● **EXERCISE DIRECTIONS**:
Using the data that follows, give the number of lines in which the word "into" occurs. Write only the number.

● **THE DATA**:
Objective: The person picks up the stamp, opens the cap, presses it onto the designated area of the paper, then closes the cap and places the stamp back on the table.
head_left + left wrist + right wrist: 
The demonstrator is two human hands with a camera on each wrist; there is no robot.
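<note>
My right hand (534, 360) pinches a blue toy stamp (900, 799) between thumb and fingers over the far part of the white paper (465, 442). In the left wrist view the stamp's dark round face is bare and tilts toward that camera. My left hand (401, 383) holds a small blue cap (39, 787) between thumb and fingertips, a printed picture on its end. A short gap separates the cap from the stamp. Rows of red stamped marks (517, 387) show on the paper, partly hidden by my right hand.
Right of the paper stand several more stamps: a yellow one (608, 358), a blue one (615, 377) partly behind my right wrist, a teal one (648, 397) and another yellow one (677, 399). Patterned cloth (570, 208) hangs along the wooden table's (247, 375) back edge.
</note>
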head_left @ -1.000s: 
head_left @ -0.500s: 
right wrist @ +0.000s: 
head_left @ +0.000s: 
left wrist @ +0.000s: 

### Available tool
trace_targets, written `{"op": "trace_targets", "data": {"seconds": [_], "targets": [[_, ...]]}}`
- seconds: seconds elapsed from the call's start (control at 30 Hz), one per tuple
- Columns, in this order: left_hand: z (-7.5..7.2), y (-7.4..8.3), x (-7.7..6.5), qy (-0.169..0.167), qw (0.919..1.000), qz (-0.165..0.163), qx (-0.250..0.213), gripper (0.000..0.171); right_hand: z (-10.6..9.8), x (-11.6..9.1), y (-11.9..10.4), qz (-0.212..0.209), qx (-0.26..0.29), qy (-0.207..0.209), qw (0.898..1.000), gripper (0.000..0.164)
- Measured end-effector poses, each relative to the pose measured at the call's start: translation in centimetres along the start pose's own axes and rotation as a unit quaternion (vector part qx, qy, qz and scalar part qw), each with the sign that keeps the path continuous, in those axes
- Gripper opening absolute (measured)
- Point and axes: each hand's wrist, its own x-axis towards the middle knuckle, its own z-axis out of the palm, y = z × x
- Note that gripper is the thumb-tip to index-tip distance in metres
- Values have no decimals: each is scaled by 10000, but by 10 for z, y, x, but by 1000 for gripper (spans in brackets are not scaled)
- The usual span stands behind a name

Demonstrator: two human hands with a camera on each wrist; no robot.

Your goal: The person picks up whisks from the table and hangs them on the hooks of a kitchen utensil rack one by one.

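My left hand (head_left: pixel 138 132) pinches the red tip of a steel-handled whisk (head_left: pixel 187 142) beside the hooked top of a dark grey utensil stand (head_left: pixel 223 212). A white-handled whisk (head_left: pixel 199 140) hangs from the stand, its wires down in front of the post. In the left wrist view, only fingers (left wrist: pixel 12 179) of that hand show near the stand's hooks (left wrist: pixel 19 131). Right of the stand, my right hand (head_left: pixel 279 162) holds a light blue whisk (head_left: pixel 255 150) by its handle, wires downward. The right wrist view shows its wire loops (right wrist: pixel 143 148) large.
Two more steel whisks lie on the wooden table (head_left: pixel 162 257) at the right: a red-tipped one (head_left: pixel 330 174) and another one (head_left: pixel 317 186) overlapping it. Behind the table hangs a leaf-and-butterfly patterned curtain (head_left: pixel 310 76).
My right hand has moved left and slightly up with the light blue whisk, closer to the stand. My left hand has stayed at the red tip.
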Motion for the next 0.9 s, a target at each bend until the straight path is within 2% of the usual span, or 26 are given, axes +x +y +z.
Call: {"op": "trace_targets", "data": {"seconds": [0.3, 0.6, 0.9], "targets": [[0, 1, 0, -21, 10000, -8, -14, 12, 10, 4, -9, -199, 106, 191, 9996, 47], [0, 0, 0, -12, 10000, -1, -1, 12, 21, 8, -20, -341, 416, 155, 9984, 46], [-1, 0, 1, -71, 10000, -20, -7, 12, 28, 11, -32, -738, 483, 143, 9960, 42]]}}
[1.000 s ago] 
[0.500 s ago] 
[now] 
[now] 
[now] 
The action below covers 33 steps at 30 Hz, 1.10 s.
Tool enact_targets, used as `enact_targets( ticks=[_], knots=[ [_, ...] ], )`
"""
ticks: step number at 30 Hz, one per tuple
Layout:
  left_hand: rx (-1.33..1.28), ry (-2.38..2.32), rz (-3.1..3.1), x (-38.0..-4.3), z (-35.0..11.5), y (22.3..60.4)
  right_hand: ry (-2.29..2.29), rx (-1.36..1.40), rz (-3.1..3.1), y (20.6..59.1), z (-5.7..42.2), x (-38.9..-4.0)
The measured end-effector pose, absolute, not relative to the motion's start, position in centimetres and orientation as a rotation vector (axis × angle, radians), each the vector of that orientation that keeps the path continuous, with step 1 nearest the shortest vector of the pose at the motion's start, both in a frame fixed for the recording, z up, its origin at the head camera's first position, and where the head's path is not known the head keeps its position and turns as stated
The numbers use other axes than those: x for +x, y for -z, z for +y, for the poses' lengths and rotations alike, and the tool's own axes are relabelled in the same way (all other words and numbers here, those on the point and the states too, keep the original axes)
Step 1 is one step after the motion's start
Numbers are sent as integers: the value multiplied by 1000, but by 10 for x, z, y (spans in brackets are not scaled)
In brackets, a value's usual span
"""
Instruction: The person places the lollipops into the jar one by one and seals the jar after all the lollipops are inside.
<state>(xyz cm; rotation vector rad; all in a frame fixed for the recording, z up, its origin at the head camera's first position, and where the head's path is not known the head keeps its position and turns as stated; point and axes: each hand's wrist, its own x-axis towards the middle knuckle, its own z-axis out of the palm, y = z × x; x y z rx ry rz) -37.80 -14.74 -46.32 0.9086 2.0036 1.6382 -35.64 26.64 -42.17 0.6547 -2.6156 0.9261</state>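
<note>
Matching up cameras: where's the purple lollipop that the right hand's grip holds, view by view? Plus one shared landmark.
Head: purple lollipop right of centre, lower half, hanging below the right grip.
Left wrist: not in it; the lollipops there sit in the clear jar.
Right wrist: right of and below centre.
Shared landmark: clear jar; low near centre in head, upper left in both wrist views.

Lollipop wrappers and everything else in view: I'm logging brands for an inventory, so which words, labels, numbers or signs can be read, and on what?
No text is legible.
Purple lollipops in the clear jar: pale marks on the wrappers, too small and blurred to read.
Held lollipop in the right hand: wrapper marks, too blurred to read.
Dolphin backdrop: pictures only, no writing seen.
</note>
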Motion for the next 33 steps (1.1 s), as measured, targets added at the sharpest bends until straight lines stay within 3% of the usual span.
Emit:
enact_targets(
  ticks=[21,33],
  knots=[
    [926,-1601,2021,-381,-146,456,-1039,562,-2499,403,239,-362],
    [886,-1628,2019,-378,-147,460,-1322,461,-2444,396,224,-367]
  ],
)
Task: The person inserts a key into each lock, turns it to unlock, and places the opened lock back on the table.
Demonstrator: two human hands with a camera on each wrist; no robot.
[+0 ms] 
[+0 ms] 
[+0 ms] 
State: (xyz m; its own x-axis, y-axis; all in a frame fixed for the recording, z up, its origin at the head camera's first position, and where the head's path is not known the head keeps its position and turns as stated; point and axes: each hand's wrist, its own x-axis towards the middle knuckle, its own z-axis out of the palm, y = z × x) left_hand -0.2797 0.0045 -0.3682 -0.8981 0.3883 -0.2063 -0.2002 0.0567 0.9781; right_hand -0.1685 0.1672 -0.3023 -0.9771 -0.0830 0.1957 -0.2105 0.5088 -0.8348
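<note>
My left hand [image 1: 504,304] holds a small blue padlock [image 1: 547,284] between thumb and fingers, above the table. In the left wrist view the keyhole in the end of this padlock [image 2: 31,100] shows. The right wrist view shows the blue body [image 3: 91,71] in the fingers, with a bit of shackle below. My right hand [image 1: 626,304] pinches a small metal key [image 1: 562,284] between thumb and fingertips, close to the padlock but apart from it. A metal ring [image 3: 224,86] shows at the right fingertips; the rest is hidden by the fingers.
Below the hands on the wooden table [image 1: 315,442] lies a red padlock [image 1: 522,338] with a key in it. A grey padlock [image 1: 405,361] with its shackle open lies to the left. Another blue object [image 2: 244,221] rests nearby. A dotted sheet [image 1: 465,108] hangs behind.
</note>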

● **ANSWER TO THIS EXERCISE**:
2